Task instructions: Scan the material for the word "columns" and return every matching line.
··· Provided records ···
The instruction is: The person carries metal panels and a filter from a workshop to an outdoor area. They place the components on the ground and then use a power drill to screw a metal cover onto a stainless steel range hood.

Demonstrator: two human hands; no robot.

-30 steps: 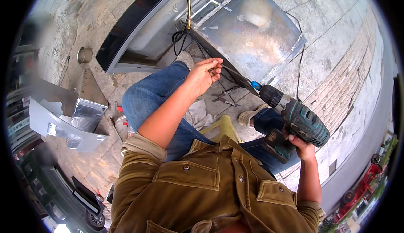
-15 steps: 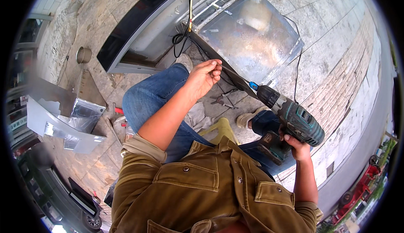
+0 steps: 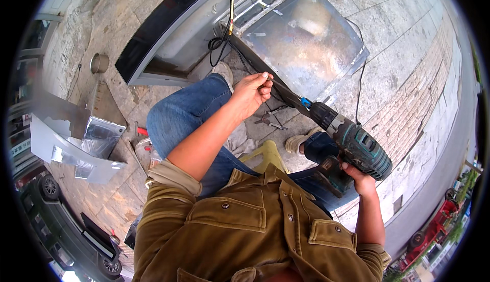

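Note:
My right hand (image 3: 359, 179) is wrapped round the handle of a black and teal cordless drill (image 3: 361, 142). The drill's blue-collared tip (image 3: 306, 102) points up and left, at the near edge of a scuffed, shiny metal cabinet (image 3: 319, 47). My left hand (image 3: 251, 94) is closed in a pinch beside the cabinet's left side edge. What the fingertips hold, if anything, is too small to name. A pair of pliers (image 3: 270, 121) lies on the paving between my feet.
A large dark-fronted panel (image 3: 176, 14) stands open at the cabinet's left, with black cable (image 3: 219, 42) looped beside it. Bent sheet-metal pieces (image 3: 97, 142) and a round tin (image 3: 99, 63) lie to the left. A yellow stool (image 3: 270, 154) is under me.
Both hands hold nearly the same pose. The left hand has shifted very slightly right along the cabinet's edge, and the drill sits marginally further left in the picture.

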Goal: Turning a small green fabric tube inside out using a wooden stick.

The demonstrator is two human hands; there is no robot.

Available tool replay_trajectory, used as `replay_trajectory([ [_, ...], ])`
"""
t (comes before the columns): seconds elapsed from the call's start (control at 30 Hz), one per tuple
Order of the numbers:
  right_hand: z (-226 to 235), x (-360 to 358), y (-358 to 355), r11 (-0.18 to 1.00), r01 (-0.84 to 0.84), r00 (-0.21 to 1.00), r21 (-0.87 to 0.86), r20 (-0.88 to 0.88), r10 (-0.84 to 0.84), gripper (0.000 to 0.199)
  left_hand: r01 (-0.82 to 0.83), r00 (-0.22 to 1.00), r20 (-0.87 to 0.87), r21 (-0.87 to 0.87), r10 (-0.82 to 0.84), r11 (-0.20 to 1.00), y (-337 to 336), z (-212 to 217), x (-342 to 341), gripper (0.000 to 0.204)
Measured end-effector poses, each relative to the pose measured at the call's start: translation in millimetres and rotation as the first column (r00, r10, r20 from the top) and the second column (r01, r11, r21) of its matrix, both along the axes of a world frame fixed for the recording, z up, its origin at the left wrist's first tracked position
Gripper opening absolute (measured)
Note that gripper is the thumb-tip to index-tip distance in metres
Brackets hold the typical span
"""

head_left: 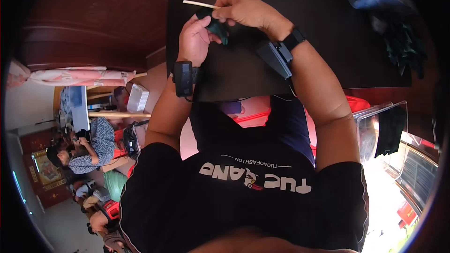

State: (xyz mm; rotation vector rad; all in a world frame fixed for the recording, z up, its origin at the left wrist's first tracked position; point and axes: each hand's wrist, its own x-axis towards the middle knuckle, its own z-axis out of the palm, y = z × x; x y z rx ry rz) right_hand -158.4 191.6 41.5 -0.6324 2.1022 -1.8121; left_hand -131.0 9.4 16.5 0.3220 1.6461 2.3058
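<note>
The person's two hands meet over a black mat that covers the table in front of them. The left hand sits above the mat's left part, its fingers curled tight around a small dark green piece whose lower end sticks out toward the mat's middle. The right hand hovers just beside and above it, nearer the mat's far edge, pinching a thin pale stick between thumb and fingertips; the stick juts out leftward, past the left hand, and its inner end is hidden inside the pinch. The two hands touch or nearly touch at the green piece; which one cannot be told. Each wrist carries a dark strapped device, the left one at the mat's near left edge. A heap of dark green material lies at the mat's right side, well apart from the hands.
</note>
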Motion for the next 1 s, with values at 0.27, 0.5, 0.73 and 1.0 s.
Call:
replay_trajectory([
  [0.27,-0.6,1.6,1.9,0.987,0.126,0.991,0.098,-0.068,-0.119,0.019,-0.334,0.937,-0.076,0.104,0.342,0.937,-10.8,5.9,-2.5,0.025],
  [0.5,-8.9,8.6,5.8,0.961,0.204,0.968,0.186,-0.187,-0.170,0.034,-0.450,0.882,-0.070,0.163,0.466,0.878,-14.9,7.3,-6.0,0.024],
  [0.73,-0.2,22.7,-8.9,0.894,0.322,0.916,0.312,-0.341,-0.211,0.032,-0.426,0.895,-0.086,0.123,0.438,0.896,-13.5,12.4,-2.0,0.021],
  [1.0,2.8,22.6,-6.8,0.849,0.356,0.903,0.391,-0.377,-0.205,0.030,-0.401,0.907,-0.100,0.100,0.410,0.911,-8.8,17.1,0.7,0.020],
])
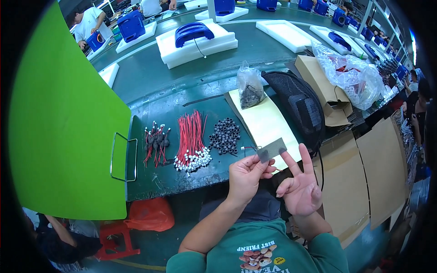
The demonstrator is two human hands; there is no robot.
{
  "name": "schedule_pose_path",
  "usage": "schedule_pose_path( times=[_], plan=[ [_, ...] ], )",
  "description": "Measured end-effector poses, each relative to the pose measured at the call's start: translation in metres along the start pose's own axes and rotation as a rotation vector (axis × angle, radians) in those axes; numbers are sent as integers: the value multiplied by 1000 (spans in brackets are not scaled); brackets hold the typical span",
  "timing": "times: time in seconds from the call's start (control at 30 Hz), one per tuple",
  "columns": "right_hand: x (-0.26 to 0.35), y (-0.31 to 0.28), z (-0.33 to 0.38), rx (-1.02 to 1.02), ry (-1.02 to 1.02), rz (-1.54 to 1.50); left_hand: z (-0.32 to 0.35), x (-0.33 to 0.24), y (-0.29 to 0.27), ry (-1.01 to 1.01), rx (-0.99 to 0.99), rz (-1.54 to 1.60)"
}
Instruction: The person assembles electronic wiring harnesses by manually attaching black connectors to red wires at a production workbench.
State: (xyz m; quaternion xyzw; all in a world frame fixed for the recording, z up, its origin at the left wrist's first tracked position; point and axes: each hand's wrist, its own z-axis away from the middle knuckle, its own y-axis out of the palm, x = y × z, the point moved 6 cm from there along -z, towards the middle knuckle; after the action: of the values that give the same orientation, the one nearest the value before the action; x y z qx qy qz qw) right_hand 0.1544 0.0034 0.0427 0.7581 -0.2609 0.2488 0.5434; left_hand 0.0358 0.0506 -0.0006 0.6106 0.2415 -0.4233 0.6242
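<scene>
My left hand (246, 177) is closed in a pinch on a thin grey rectangular piece (274, 148), held above the table's front edge. A short wire with a small white connector (243, 148) sticks out by the same fingers; how it is held is partly hidden. My right hand (301, 189) is palm up with fingers spread, one dark-smudged fingertip at the piece's right end. Left of my hands lie small black ring-like caps (224, 135), a bundle of red wires (191, 132) with white connectors, and red wires with dark blobs (157, 142).
A yellow sheet (266, 120) bears a clear bag of dark bits (251, 88). To its right are a black mesh bag (296, 100) and a cardboard box (321, 86). A green panel (73, 127) stands left. Behind, blue housings (193, 34) rest on white foam; people work beyond.
</scene>
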Motion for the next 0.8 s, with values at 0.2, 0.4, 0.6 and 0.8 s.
schedule_pose_path(
  times=[0.2,0.4,0.6,0.8],
  plan=[
    [-5,1,0,-1,27,82,0,-1,-2,-16,67,4],
    [-3,4,4,5,0,192,4,-8,2,-35,144,-51],
    [-4,5,11,27,-44,295,4,-9,-3,-89,131,78],
    [-5,-1,14,-62,-93,505,3,-9,-11,-8,147,69]
  ],
)
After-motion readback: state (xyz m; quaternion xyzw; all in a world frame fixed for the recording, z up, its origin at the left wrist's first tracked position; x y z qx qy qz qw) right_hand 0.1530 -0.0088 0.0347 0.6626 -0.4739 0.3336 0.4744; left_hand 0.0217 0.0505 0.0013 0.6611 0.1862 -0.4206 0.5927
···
Solution for this exercise:
t (comes before the columns): seconds elapsed from the call's start (control at 30 Hz), one per tuple
  "columns": "right_hand: x (-0.26 to 0.35), y (-0.31 to 0.28), z (-0.33 to 0.38), rx (-1.02 to 1.02), ry (-1.02 to 1.02), rz (-1.54 to 1.50); left_hand: z (-0.32 to 0.35), x (-0.33 to 0.24), y (-0.29 to 0.27), ry (-1.01 to 1.01), rx (-0.99 to 0.99), rz (-1.54 to 1.60)"

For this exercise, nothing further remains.